O produto ainda não tem um preço definido.

Da venda de lingeries ao ramo de calçados

 

Nascida em Canoas (RS) e criada em Lagoa Santa (MG), a empreendedora é jornalista de formação e estudou estilismo na UFMG. O interesse pela moda surgiu ainda na infância, quando o pai a incentivava a desenhar roupas e a frequentar cursos de ilustração de moda.

Aos 19 anos, abriu uma loja de lingerie em Belo Horizonte, inspirada pelo pai, que atuava no setor em Porto Alegre. Mais tarde, migrou para o tricô, chegando a montar uma tecelagem com 15 funcionários que produzia para outras marcas. O negócio foi encerrado após dificuldades financeiras e operacionais. “As marcas exigiam alta qualidade, mas pagavam preços baixos, o que tornava o negócio insustentável. Problemas como devoluções por pequenas diferenças de tamanho causavam grandes prejuízos”, afirma.

Com o encerramento da fábrica, passou a produzir acessórios de tricô manual e, aos 27 anos, fez o curso de estilismo na UFMG. Foi nessa fase que começou a desenhar sapatos. Sua professora a incentivou a produzir a primeira coleção, que vendeu 500 pares e marcou o início da marca que leva seu nome.

No começo, os calçados uniam couro e tricô, o que se tornou um diferencial. As vendas em atacado cresceram, mas com margens reduzidas e risco de inadimplência. “Ao mesmo tempo, os clientes do atacado frequentemente pediam para remover as características mais originais e arrojadas de meus designs, o que descaracterizava o produto”, afirma.

Diante das dificuldades no atacado, a empreendedora decidiu abrir sua própria loja, primeiro em uma galeria no bairro Savassi, em Belo Horizonte.
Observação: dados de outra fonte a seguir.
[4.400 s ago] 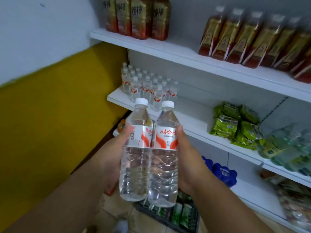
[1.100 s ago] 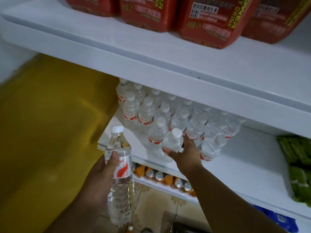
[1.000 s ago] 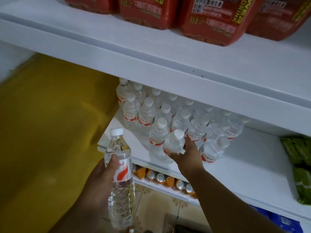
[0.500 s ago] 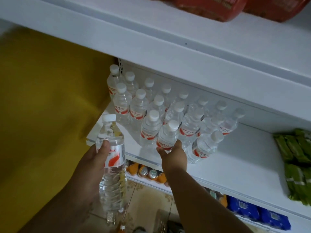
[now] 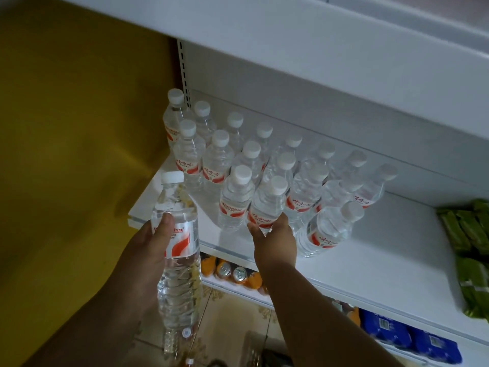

Depois, mudou-se para um ponto na Avenida Cristóvão Colombo, também na Savassi. O espaço, em más condições, foi reformado de forma gradual — durante as obras, ela envelopou as paredes com papelão e convidou o público a escrever nelas, o que ajudou a divulgar o espaço.

Hoje, a marca possui três lojas: duas em Belo Horizonte e uma em Brasília. As vendas no atacado correspondem a cerca de 30% do faturamento. A produção média é de 20 a 30 pares de sapatos por dia, com preços que variam entre R$ 350 e R$ 700.

 

A empreendedora também quis se diferenciar por seu interesse em produtos com funcionalidades diferentes — ela já havia lançado um modelo de calçado biodegradável em 2023. Então, em julho deste ano, conheceu o trabalho da UFMG com tecidos repelentes por meio das redes sociais da universidade e decidiu entrar em contato com os pesquisadores.

“Quando eu vi isso no Instagram da UFMG, eu adorei. Eles já tinham feito uma produção de teste, mas não iam continuar. Quando eu tentei conseguir esse material, eles me propuseram que a gente fizesse junto.”

As vendas iniciais ocorrerão no site da marca e em suas lojas físicas. A empreendedora prevê terceirizar a produção para reduzir o preço final — já que as grandes fábricas podem utilizar máquinário para produzir mais peças de uma vez.

Para os próximos anos, a empreendedora também lançará uma linha mais premium, a VB Ofício — com sapatos inteiramente de couro e embalagens elaboradas, que custarão entre R$ 650 e R$ 850.